For every gorge in the visible world, there is a mountain in the invisible world. When humans descend into canyons, they climb the mountains of the Buddha land. This is why Mount Everest is so lonely, this is why the summit is the base, why apexes are heavy. I now know this also. It was not apparent to me until many years after Mary left. Leaving me sparring in an empty ring, a flower with no petals, a mirror which does not reflect. I had to stop fighting then. I had to understand the inevitable. I had to surrender.

Grief glues us together, but the sea water soon dissolves all binding, leaving loneliness. Jason called me when Sonny died. Mary and I reunited then, but it did not last. She was higher then, but still George lived on, and our levels differed too much. We pretended for a time that we understood. We played charades in
the dark. We lit candles in every room to celebrate the sunshine. We ran naked around Walden Pond at night, and made love beside the rock pile. How silly we were. People as high as we should have known better. Yet we choose to climb down for a time, to re-create Beth and Drummer and Sonny and Lottie, to be their children once more, to forget all we understood, to pretend love was real, lasting, eternal, to forget Jason, to forget careers, lifestyles, philosophies. One can only forget for a short time. The memory is impossible to erase, and no matter how many dams are constructed, eventually the levees break, and the frolic is washed under twenty miles of loneliness. 
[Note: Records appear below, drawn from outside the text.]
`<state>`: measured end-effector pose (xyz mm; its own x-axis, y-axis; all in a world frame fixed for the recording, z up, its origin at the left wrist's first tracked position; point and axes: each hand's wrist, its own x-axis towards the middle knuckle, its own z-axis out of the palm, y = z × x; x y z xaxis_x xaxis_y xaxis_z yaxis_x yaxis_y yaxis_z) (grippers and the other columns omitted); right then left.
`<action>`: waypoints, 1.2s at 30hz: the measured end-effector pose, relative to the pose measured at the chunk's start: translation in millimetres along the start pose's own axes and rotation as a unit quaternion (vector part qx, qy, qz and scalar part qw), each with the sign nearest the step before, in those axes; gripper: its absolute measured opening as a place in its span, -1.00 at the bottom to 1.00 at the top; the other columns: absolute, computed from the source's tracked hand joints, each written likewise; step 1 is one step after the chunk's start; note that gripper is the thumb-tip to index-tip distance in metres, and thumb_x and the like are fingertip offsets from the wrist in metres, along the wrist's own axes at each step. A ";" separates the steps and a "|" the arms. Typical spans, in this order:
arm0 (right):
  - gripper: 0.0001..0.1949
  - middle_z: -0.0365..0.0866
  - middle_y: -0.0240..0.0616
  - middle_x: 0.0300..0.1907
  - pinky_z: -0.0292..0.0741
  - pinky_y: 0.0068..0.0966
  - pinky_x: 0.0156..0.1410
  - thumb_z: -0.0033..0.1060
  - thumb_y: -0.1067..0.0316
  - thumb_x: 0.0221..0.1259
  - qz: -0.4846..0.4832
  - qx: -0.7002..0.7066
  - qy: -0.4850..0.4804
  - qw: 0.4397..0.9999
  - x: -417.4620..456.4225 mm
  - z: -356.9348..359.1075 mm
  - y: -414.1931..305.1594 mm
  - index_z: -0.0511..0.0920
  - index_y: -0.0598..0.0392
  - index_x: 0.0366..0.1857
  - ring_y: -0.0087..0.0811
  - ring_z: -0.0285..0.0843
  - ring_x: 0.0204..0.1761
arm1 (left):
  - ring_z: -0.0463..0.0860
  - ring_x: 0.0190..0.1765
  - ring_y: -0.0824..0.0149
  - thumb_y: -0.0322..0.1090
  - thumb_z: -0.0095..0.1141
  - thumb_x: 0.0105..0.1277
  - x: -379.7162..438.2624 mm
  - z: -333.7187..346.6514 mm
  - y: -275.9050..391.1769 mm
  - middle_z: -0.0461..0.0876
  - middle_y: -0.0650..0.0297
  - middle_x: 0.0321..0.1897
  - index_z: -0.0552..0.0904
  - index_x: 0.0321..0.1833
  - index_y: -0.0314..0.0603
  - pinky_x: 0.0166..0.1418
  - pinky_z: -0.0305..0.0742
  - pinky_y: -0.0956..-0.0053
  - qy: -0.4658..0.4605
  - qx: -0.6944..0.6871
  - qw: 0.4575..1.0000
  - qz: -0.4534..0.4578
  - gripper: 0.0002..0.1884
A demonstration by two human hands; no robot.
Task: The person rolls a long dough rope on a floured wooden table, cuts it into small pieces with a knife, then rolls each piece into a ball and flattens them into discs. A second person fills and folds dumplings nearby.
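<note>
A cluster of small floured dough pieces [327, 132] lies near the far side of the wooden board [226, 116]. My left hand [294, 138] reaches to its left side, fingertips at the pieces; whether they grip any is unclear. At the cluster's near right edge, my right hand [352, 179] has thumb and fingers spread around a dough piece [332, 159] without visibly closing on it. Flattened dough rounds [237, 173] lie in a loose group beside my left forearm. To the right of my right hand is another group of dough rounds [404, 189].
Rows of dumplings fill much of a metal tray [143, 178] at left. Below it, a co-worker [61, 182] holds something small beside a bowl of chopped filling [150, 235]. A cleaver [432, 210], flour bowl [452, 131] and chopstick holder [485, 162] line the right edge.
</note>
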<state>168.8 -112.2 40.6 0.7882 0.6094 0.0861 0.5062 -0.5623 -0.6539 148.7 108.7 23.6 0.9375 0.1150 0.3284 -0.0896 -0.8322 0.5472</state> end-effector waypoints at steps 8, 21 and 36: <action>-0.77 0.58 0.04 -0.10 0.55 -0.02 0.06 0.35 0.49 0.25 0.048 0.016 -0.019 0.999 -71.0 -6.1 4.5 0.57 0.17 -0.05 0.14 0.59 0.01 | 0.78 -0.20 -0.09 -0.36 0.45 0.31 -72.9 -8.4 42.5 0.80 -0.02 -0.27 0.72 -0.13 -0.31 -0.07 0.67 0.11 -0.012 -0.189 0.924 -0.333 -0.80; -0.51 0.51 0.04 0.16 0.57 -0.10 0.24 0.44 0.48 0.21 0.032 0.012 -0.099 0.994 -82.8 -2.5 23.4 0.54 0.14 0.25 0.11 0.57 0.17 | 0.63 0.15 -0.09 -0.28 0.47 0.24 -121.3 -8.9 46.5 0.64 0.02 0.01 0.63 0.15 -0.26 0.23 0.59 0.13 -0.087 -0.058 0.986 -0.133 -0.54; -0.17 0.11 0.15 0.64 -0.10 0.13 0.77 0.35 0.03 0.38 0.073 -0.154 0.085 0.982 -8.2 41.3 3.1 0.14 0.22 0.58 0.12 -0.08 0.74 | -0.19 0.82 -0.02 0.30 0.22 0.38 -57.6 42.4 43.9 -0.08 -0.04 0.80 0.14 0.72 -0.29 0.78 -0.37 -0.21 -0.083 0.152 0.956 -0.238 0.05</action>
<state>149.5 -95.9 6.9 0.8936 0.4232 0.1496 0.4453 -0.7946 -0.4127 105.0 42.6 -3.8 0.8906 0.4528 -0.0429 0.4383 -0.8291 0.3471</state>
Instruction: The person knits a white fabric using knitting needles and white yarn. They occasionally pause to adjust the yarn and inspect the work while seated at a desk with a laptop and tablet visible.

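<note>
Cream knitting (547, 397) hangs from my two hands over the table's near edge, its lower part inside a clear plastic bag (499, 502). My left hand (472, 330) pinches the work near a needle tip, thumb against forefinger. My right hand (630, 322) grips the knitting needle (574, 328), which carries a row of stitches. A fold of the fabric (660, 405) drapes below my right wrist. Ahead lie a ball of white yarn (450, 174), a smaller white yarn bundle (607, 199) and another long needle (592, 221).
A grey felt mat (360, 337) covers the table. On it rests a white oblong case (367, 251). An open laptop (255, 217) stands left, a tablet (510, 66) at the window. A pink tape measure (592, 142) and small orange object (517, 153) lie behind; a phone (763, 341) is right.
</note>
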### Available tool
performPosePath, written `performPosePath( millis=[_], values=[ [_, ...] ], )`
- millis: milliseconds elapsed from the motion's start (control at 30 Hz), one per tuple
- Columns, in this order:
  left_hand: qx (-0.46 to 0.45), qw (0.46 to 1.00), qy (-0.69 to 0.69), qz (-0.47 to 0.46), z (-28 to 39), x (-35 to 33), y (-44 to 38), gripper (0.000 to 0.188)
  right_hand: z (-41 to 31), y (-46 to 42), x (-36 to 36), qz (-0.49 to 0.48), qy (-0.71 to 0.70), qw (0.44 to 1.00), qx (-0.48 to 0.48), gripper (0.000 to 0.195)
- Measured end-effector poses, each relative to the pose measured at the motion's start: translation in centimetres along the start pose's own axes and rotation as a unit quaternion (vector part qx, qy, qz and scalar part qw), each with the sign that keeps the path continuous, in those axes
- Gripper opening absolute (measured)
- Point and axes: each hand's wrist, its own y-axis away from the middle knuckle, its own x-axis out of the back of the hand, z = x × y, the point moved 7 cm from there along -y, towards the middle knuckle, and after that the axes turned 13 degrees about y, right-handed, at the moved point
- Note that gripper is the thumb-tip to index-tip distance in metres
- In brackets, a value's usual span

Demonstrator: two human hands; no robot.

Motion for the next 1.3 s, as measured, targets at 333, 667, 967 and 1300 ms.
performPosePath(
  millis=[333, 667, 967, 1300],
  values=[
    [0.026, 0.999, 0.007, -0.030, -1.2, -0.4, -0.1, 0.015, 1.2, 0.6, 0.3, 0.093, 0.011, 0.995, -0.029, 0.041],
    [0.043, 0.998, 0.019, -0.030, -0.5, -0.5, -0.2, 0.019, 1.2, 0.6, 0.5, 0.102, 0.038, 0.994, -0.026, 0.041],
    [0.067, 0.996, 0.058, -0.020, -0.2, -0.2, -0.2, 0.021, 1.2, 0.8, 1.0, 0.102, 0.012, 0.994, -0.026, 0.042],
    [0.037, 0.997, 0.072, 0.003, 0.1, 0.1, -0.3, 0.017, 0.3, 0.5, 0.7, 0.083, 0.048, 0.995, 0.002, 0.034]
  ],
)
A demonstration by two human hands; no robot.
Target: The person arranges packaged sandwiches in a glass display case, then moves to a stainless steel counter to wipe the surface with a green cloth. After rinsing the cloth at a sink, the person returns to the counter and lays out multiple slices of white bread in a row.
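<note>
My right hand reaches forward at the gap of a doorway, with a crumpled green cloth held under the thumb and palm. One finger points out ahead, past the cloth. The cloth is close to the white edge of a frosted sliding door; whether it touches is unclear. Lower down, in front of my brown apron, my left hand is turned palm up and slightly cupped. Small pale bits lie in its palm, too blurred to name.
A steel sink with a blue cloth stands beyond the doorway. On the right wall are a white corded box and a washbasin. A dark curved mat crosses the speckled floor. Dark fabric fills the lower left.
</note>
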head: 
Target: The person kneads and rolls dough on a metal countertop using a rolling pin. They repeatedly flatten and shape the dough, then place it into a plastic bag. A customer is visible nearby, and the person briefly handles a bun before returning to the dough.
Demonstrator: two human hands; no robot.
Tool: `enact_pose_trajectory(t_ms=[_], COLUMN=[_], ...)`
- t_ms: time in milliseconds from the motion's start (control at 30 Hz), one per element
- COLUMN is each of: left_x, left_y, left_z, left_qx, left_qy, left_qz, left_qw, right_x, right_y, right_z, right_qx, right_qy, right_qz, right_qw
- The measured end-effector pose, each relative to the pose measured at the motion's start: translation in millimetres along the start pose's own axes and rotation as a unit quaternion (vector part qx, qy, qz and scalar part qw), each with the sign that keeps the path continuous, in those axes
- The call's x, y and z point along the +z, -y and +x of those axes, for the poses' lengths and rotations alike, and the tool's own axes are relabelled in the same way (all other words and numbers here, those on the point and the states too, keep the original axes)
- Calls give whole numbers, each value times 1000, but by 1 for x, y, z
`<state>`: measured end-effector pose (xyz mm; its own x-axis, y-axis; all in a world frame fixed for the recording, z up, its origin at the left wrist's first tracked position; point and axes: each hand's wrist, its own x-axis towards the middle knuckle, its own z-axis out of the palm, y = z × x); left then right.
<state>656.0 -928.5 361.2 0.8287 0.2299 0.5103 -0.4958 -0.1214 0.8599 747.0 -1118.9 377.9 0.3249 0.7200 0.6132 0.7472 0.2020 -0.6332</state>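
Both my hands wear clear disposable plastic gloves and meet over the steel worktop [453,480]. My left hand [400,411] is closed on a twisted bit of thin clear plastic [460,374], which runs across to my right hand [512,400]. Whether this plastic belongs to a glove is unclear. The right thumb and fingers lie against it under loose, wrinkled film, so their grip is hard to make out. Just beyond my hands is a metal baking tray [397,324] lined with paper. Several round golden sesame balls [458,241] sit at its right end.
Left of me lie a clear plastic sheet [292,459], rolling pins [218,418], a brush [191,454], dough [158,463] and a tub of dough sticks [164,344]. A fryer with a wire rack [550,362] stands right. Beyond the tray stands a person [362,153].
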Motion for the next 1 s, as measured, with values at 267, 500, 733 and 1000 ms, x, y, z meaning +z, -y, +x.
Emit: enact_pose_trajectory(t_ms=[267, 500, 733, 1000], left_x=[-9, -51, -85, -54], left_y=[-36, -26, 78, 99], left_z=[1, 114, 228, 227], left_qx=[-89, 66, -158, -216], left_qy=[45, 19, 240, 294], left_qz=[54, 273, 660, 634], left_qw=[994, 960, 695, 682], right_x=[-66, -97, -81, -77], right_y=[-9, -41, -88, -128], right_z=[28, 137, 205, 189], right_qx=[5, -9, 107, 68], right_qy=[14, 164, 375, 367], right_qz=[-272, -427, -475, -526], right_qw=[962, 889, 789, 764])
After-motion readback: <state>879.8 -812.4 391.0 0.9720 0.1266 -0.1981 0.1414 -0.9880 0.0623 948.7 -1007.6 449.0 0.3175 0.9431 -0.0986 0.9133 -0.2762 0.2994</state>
A grown-child’s room is a museum of an age never to return. It is evolution. It is the billions of stars in the sky, all seeming to shine at once, yet a reminder of the confusion of time, the deception of
it all. In Jason's room is a baseball card collection. A music poster is thumb-tacked to the wall. A blue spread covers his mattress. In his desk drawer are remnants of papers and pencil stubs, but in the back of the bottom drawer, crinkled and dried, fragile, is a hand-written note in faded ink: 

Mother is always home. 
705-476-2210 

Sometimes at night, I call Mother. She does not answer anymore. The phone just rings and rings. I hang up after fifteen rings and try again every thirty minutes until I am too tired to remember. Just the number, the dialing, the potential is enough sometimes. Drummer never knew that. I know that now.

George still lives. He will live on and on, he is the lama, he will never die.